During the dedication ceremony, Peek told the assembled guests about the inspiration for her sculpture, a rolling landscape of concrete and dirt that’s built into a small hill.
It’s meant to evoke the geography of the land, but as stated in the event program, it also pays homage to “generations of women lifting themselves and their families through education.”
Peek pointed to self-education efforts among 1800s and 1900s African-American women as part of her inspiration.
“It is that spirit of getting strong and paying it forward that is deeply rooted at Sweet Briar,” she said.
Eventually, the sculpture will be painted the color of red clay and its dirt portion will be planted with “creeping Jenny” ─ a ground cover plant.
Lisa Johnston, the associate director of the library, said that renovation of the building began in 2012. The last portion to be completed was the renovation of the 1929 portion of the building, which included updating the lighting, among other changes. That finished in September, she said.

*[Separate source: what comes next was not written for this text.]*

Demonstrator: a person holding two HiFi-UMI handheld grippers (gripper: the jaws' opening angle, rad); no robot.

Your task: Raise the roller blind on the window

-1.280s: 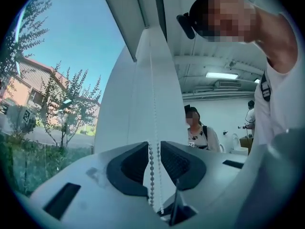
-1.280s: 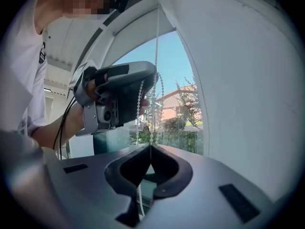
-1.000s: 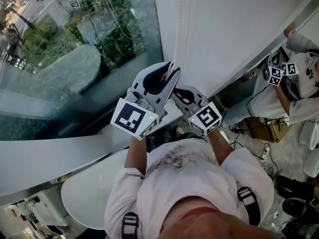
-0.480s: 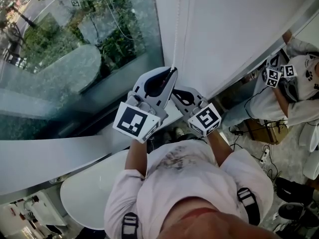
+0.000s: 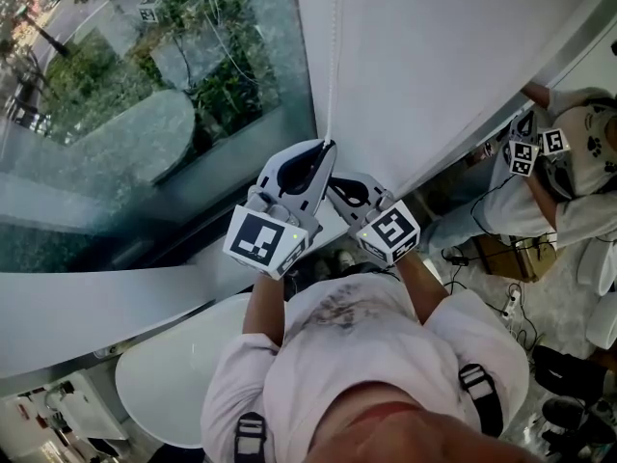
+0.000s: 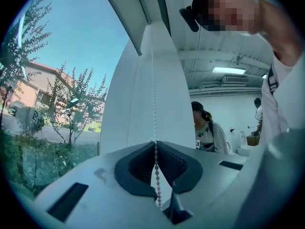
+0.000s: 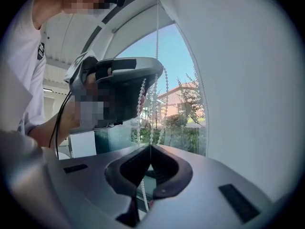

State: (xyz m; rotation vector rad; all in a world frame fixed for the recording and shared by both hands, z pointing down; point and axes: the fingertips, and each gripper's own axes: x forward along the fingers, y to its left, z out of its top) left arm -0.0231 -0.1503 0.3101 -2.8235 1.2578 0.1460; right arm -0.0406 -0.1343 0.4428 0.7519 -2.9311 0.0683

Other benefits of the changes include more wheelchair access and better heating, cooling and air-conditioning.
The library has always been a popular place, but it’s even more so with the update.
Not only is the library seeing more students, she said, they’ve even seen an increase in their book circulation.
She’s personally thrilled with the changes, which she said improve the light and the flow of the building, while preserving and showcasing the original 1920s-era design by Ralph Adams Cran.
“If you are going to spend most of your life somewhere it should be somewhere beautiful,” she said.